The plot above illustrates the staggering growth rate. Methane ($C_1$) through propane ($C_3$) each have exactly one isomer. Beyond this, the count accelerates rapidly: 75 isomers at $C_{10}$, nearly 37 million at $C_{25}$, and over 4 billion at $C_{30}$. By $C_{40}$, the count exceeds $6.2 \times 10^{13}$ (the paper’s hand-calculated Table II reports 62,491,178,805,831, while the modern OEIS-verified value is 62,481,801,147,341). This super-exponential scaling demonstrates why brute-force enumeration becomes impossible and why the recursive approach was essential.

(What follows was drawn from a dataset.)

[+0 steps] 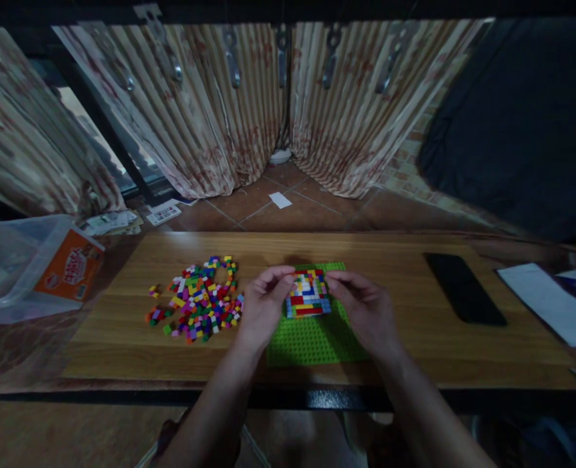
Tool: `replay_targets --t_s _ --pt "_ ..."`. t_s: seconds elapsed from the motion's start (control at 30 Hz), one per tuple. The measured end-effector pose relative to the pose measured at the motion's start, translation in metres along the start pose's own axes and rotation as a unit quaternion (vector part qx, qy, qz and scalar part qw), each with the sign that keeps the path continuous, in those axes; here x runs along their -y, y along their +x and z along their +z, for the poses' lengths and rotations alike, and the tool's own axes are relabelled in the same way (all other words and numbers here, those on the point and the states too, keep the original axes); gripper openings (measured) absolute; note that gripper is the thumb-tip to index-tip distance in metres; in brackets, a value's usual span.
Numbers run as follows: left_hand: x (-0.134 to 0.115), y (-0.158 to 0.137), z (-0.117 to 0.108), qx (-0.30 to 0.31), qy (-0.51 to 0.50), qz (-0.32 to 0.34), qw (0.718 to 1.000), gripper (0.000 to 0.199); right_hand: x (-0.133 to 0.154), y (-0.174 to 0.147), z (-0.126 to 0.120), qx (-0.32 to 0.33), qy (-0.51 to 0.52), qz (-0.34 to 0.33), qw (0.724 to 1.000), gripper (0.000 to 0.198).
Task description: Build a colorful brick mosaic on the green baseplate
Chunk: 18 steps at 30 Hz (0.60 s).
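Observation:
A squarish model of stacked toy bricks (310,302), in red, white, blue and yellow, is between my two hands over the far part of a green studded baseplate (312,341). My left hand (268,299) pinches with thumb and forefinger at the model's far left corner. At its far right corner, the fingers of my right hand (366,305) are closed in a similar pinch. Whether the model rests on the baseplate or is raised slightly above it, I cannot tell. My fingers cover parts of its upper edges.
Loose toy bricks (203,299) lie heaped on the wooden table (122,338) left of my hands. A black phone-like slab (463,286) and white paper (551,302) are on the right. A clear plastic bin (15,260) with an orange label stands beyond the left edge.

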<state>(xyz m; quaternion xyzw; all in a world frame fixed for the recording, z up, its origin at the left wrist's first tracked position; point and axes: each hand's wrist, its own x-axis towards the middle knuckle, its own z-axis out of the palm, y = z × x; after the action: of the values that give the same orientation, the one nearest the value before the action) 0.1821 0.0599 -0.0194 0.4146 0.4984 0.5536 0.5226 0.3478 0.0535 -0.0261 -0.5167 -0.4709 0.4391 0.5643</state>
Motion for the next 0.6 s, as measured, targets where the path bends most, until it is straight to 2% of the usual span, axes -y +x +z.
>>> replay_targets --t_s 0.1,0.23,0.4,0.6 --pt "-0.001 -0.008 0.008 0.028 -0.069 -0.050 0.996 0.023 0.000 -0.004 0.003 0.041 -0.018 -0.029 0.999 0.016" --pt "-0.005 -0.011 0.007 0.040 -0.088 -0.073 0.993 0.027 0.003 -0.008 0.007 0.065 -0.045 -0.058 0.995 0.016" --pt "-0.004 -0.010 0.009 0.066 -0.095 -0.060 0.992 0.025 0.006 -0.010 0.013 0.080 -0.044 -0.071 0.993 0.015" --pt "-0.001 -0.011 0.017 0.061 -0.070 -0.047 0.995 0.026 0.006 -0.011 0.015 0.070 -0.052 -0.096 0.992 0.012"
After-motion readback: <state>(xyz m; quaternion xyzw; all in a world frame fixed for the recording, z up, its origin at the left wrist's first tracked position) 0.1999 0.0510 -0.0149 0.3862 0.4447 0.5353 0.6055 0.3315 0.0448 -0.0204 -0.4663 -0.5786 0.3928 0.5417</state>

  • Foundational impact: This work established the mathematical framework that would later evolve into modern chemical graph theory and computational chemistry approaches for molecular enumeration. In the context of AI for molecular generation, this is an early form of expressivity analysis, defining the size of the chemical space that generative models must learn to cover.

Reproducibility Details

  • Algorithms: The exact mathematical recursive formulas and combinatorial partitioning logic are fully provided in the text, allowing for programmatic implementation.

  • Evaluation: The authors scientifically validated their recursive formulas through exhaustive manual hand-enumeration (brute-force drawing of structural formulas) up to $C_{14}$ to establish absolute correctness.

  • Data: The paper’s Table II provides isomer counts up to $C_{40}$. These hand-calculated values are exact through at least $C_{14}$ (validated by exhaustive enumeration) but accumulate minor arithmetic errors beyond that range. The corrected integer sequence is maintained in the On-Line Encyclopedia of Integer Sequences (OEIS) as A000602.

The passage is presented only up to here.